GMP Scheduler
Scheduler
Relationship Between Go Programs and Operating Systems
From the diagram above, we can see that the operating system kernel interacts with our logical code through the runtime. The runtime calls operating system system calls, which in turn interact with hardware resources. This orchestration allows our program to run.
The so-called scheduler is responsible for managing the execution of goroutines. It ensures the order of execution and concurrency by following certain strategies. The underlying model used by the scheduler is the GMP model.
GMP Model
The GMP model is the core model of the Go language scheduler. It serves as the foundation for Go's scheduler. The GMP model consists of the following components:
Component | Description |
---|---|
G (Goroutine) | Represents a goroutine, including its stack and relevant context information. |
M (Machine) | Represents an execution thread responsible for mapping goroutines to operating system threads. Each M has its own call stack and register state. |
P (Processor) | Represents a logical processor that maintains a queue of runnable goroutines.
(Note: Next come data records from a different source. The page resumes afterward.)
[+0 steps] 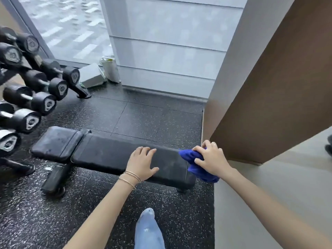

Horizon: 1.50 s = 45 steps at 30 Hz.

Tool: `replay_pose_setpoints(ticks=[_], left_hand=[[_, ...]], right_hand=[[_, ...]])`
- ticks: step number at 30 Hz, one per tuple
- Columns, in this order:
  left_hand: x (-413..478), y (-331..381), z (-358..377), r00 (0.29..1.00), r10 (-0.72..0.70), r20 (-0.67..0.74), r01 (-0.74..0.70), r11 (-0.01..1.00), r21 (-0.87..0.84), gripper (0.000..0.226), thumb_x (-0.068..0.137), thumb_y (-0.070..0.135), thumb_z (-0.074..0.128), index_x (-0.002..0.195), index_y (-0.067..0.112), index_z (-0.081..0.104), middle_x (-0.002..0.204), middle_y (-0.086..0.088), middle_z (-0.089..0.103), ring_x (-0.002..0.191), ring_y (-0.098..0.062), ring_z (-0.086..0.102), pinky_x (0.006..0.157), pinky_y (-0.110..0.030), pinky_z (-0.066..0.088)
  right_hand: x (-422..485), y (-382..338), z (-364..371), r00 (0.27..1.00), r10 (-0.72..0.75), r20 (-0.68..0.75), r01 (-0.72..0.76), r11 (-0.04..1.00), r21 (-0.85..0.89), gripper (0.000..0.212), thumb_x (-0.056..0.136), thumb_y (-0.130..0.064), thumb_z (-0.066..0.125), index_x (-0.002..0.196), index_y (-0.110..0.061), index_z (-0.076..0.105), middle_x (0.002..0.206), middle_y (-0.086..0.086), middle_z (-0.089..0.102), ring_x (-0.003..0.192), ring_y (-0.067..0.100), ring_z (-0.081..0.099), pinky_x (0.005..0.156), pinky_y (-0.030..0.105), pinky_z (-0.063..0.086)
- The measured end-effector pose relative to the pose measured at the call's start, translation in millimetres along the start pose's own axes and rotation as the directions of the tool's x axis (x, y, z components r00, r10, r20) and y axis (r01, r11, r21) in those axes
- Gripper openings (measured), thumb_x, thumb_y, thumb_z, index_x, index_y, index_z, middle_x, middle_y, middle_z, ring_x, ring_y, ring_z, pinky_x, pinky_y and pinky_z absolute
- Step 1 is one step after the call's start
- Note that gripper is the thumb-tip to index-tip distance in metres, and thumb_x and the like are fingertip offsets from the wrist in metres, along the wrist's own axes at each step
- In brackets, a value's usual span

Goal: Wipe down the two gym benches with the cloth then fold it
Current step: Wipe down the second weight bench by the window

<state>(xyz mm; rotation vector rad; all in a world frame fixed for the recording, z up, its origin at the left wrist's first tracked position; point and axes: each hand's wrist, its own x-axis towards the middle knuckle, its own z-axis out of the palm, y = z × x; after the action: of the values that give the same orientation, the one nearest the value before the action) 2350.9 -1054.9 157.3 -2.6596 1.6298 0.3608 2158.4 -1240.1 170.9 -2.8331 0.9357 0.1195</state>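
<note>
A black padded gym bench [107, 153] lies across the speckled floor, its short seat pad [55, 142] at the left and its long pad to the right. My left hand [141, 163] rests flat on the long pad, fingers spread, holding nothing. My right hand [210, 159] is at the bench's right end, closed on a bunched blue cloth [195, 167] that hangs over that end. Only one bench is in view.
A dumbbell rack [30, 87] fills the left side, close to the bench's seat end. A brown wall panel [269, 87] stands right beside the bench's right end. White packets [100, 72] lie by the window. My blue-trousered knee [148, 229] is below the bench.
</note>
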Motion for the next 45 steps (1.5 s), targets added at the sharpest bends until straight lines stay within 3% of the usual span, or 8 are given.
replay_pose_setpoints(ticks=[9,17,26,30,35,40,43,45], left_hand=[[115.0,-61.9,54.5,0.968,0.172,0.182,-0.172,0.985,-0.014,0.075,0.082,0.052,0.055,0.144,0.02,0.028,0.147,-0.006,0.034,0.137,-0.027,0.027,0.114,-0.038,0.026],[193.5,-81.4,137.6,0.909,0.284,0.307,-0.288,0.957,-0.031,0.074,0.083,0.046,0.059,0.144,0.019,0.027,0.149,-0.008,0.031,0.138,-0.028,0.027,0.112,-0.039,0.026],[258.8,-74.5,301.0,0.868,0.257,0.424,-0.296,0.955,0.027,0.098,0.078,0.053,0.064,0.149,0.02,0.006,0.16,-0.004,0.0,0.147,-0.027,0.003,0.118,-0.047,0.011],[273.2,-72.7,348.0,0.887,0.234,0.398,-0.266,0.964,0.026,0.109,0.072,0.057,0.068,0.15,0.018,0.003,0.16,-0.004,-0.002,0.147,-0.028,0.0,0.118,-0.049,0.01],[290.1,-75.9,367.6,0.928,0.203,0.314,-0.203,0.979,-0.033,0.109,0.07,0.052,0.073,0.15,0.017,0.008,0.16,-0.005,0.001,0.147,-0.026,0.001,0.117,-0.05,0.01],[314.5,-74.5,367.6,0.93,0.165,0.327,-0.169,0.986,-0.018,0.115,0.067,0.051,0.076,0.15,0.015,0.006,0.159,-0.004,0.003,0.147,-0.027,0.001,0.117,-0.052,0.01],[327.3,-67.3,365.5,0.869,0.163,0.468,-0.209,0.977,0.048,0.13,0.059,0.057,0.079,0.15,0.015,-0.004,0.16,-0.003,-0.003,0.147,-0.027,-0.003,0.116,-0.056,0.012],[328.9,-63.1,364.7,0.835,0.145,0.531,-0.239,0.964,0.113,0.138,0.054,0.056,0.082,0.149,0.014,-0.009,0.159,-0.003,-0.008,0.147,-0.028,-0.005,0.114,-0.058,0.015]], right_hand=[[75.0,-23.3,79.2,0.947,0.263,0.185,-0.29,0.947,0.139,0.032,0.082,-0.037,0.056,0.114,-0.032,0.055,0.106,0.001,0.043,0.099,0.024,0.04,0.081,0.037,0.039],[129.2,-12.6,181.3,0.895,0.35,0.278,-0.397,0.908,0.135,0.035,0.082,-0.036,0.059,0.116,-0.029,0.055,0.109,0.004,0.042,0.101,0.026,0.039,0.086,0.042,0.043],[197.1,15.9,340.8,0.9,0.388,0.199,-0.39,0.92,-0.027,0.037,0.088,-0.032,0.054,0.124,-0.029,0.049,0.126,0.008,0.041,0.11,0.031,0.038,0.085,0.044,0.038],[210.1,25.5,398.2,0.853,0.45,0.264,-0.458,0.888,-0.038,0.051,0.087,-0.05,0.053,0.135,-0.036,0.039,0.144,0.004,0.031,0.125,0.035,0.028,0.095,0.052,0.032],[161.9,4.9,429.1,0.872,0.474,0.125,-0.483,0.874,0.052,0.053,0.064,-0.041,0.075,0.114,-0.03,0.061,0.13,0.007,0.052,0.115,0.039,0.046,0.084,0.05,0.041],[120.9,8.4,436.2,0.953,0.292,0.077,-0.287,0.955,-0.069,0.062,0.042,-0.04,0.088,0.101,-0.032,0.07,0.109,0.009,0.067,0.097,0.039,0.061,0.072,0.044,0.049],[163.2,16.5,430.0,0.934,0.354,0.036,-0.348,0.93,-0.117,0.058,0.044,-0.041,0.086,0.1,-0.034,0.07,0.11,0.005,0.067,0.092,0.036,0.062,0.072,0.042,0.049],[205.7,24.7,425.0,0.893,0.447,0.061,-0.44,0.892,-0.102,0.052,0.061,-0.039,0.078,0.111,-0.034,0.063,0.122,0.004,0.059,0.103,0.036,0.055,0.08,0.045,0.044]])
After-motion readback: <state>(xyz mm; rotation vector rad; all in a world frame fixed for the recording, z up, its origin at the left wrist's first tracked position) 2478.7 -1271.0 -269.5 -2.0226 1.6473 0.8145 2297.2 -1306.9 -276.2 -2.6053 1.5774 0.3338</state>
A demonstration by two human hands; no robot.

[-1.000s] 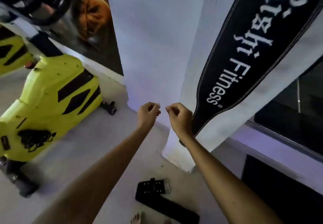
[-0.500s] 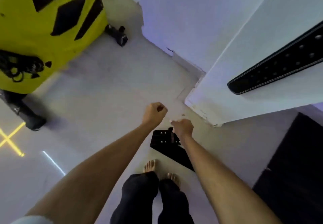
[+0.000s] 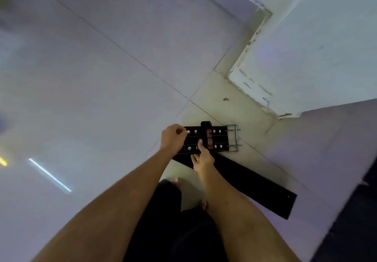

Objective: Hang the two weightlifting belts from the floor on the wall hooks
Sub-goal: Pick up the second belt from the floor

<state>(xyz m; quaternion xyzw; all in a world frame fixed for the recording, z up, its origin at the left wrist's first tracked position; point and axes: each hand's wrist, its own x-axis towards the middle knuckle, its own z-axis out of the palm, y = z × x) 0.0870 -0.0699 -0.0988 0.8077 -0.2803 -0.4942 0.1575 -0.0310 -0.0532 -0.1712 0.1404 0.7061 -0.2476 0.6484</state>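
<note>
A black weightlifting belt (image 3: 255, 182) lies folded on the tiled floor in front of my feet. Its studded end with the metal buckle (image 3: 233, 140) points right, and its long strap runs toward the lower right. My left hand (image 3: 172, 139) is curled around the folded left end of the belt. My right hand (image 3: 202, 158) pinches the near edge, thumb on top next to the red-lettered loop (image 3: 208, 137). The belt rests on the floor. No other belt or wall hook is in view.
The chipped base of a white pillar (image 3: 265, 90) stands just beyond the belt at the right. A dark mat (image 3: 365, 210) covers the floor at the right edge. My bare feet (image 3: 177, 181) and black trousers are below the hands.
My view has tipped from the hanging belt on the pillar down to the floor. Both hands dropped from chest height onto the floor belt and closed on it.
</note>
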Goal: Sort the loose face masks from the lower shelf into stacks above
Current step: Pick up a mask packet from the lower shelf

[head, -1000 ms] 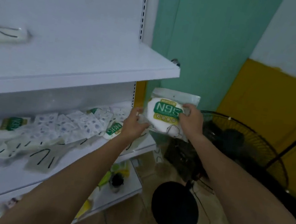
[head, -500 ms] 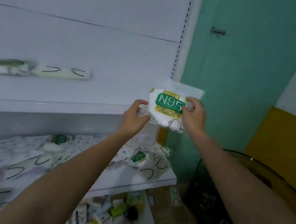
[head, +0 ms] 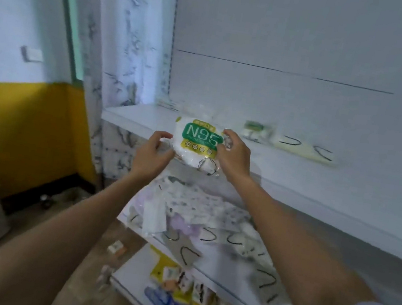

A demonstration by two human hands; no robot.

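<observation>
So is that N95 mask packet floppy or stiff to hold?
Probably soft and light: the N95 mask packet is held by its edges between the left hand and right hand, and its clear wrapper looks crinkled. That glossy film may be slippery.

I hold one N95 pack (head: 197,144) between my two hands, left (head: 151,156) and right (head: 234,157). Three shelves show: upper shelf (head: 296,178), lower shelf (head: 218,266), bottom shelf (head: 138,274). One more green-labelled pack (head: 254,129) lies above (loose masks (head: 201,213) too blurred to count).
</observation>
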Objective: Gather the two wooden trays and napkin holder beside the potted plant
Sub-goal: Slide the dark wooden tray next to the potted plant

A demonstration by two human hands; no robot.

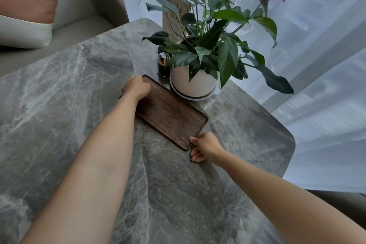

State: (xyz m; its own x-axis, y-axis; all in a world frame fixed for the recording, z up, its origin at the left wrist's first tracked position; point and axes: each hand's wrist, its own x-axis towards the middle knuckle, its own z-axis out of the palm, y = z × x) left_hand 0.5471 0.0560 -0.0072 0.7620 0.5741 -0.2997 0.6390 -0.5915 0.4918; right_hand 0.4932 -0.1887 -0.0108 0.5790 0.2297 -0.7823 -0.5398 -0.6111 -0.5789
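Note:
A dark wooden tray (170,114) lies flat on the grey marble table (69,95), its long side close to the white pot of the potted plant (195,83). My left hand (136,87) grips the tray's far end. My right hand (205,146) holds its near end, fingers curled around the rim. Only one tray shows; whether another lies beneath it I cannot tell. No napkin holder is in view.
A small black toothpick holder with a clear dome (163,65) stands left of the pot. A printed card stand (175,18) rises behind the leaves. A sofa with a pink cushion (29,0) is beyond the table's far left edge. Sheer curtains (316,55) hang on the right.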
Each M is associated with a P. |
Tips
- Global Queue (GRQ): Stores all goroutines waiting to run.
- Local Queue (LRQ): Each P has its own local queue, which holds the currently running and waiting goroutines. Each P's local queue can hold up to 256 goroutines. When a new goroutine is created, it is initially placed in the local queue. If the local queue is full, half of its contents are moved to the global queue.
Warning
- Number of Ps: The number of Ps is fixed and determined by
GOMAXPROCS
, which represents the maximum concurrency (usually set to the number of CPU cores). - Number of Ms: The number of Ms is dynamic and adjusted by the scheduler based on the current workload. By default, Go sets a high limit (around 10,000), but in practice, the actual limit is effectively unlimited. An M needs to acquire a P to execute tasks. If no P is available, the M blocks. If a P's local queue is empty, the M fetches goroutines from the global queue. If the global queue is also empty, the M steals half of the goroutines from another random P's local queue.
Abbreviations
- LRQ (Local Runnable Queue): Refers to the local queue.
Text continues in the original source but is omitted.